I only had to see this movie once for it to land a spot on my list of classics. If any of you out there are true horror flick fans I will remain unchallenged in saying this movie is legendary.


1- 28 Days Later-
Short Synopsis- Jim (Cillian Murphy) wakes up alone in a hospital. He wanders outside and realizes he is completely alone in the entire city. He soon meets up with Selena (Naomie Harris), a machete wielding badass who explains that most of the country has been "infected". She teaches him how to survive as they pick up stragglers and make their way to a military bunker where they start to wonder what is more dangerous; the humans infected with rage, or the men and women who are just trying to survive.

Lets talk straight for a second. I love the effects of classic zombie movies and I am into the gore, the blood and the guts, but they are not scary. They are icky and very entertaining but I feel no terror when I watch them. The "classic" zombie moves slowly, is not very smart and eventually their rotting corpses would become nothing more than a pile of sludge. There is something that sets "28 Days Later" apart from the other Zombie movies and that is the fact the "infected" are paralyzingly scary. They can move with the strength and agility of any living person and you have seconds before you turn if you are bitten by one. There is a scene where Jim (Cillian Murphy) is in a church and a priest who is infected is walking towards him. His eyes are fire red and he looks truly evil, his face is completely full of rage. Now, that is scary.

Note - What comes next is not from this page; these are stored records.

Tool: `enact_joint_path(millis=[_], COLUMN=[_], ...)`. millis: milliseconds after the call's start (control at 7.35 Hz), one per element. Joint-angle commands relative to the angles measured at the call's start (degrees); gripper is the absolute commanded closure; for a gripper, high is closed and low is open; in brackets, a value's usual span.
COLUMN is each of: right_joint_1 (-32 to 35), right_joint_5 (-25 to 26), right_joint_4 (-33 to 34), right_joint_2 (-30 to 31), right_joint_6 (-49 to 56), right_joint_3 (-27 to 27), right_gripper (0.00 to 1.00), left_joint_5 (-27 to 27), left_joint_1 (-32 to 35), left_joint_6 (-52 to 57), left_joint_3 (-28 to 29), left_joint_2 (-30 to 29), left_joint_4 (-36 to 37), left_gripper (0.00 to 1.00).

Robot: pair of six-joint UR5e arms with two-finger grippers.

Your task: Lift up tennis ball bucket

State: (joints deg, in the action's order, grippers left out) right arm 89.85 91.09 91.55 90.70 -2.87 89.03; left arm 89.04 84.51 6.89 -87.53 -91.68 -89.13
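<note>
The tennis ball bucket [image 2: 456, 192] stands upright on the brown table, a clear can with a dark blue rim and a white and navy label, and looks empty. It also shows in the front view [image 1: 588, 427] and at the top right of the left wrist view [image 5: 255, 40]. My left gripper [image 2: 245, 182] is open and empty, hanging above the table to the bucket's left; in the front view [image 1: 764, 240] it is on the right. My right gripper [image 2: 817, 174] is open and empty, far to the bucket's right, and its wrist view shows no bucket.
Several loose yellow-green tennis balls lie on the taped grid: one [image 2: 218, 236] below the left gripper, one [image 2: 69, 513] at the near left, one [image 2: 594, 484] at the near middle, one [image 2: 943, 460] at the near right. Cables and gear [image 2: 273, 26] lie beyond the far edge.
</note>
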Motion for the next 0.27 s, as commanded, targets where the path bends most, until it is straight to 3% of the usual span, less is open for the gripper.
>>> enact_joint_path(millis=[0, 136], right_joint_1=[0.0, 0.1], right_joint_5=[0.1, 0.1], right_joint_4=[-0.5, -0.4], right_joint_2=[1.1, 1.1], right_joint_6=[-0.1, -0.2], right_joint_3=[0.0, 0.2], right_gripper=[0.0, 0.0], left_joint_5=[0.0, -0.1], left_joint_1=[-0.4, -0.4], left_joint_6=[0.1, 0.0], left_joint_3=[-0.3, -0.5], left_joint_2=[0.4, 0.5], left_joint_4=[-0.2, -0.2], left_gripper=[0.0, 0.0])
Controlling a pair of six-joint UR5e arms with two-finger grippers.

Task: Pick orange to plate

28 Days Later isn't just about out running "the infected", Danny Boyle gives you more. You see what evil hides in the hearts of man kind. He shows you scenarios of what people are capable of when it's a matter of survival. After Jim, Selena and Hannah arrive at the military bunker Jim is banished because he wont fall in line but he returns in order to save his new companions. The violence he inflicts on a soldier when he sees the mistreatment of his friends is so intense that he appears to Selena to be "infected". It is one of the most chilling cinematic moments of all time.

Cillian Murphy is as outstanding as ever, and why he doesn't do more is beyond me. The impressive Naomie Harris is not out done by her co-star. It is a perfect example of Danny Boyle's (Slumdog Millionaire/ Trainspotting) diversity. This movie is truly terrifying, but beautifully done. A great work of cinematic art.

"This is what I've seen in the four weeks since infection, people killing people. Which is much what I saw in the four weeks before the infection and the four weeks before that and before that as far back as I care to remember. People killing people. Which in my mind puts us in a state of normality right now."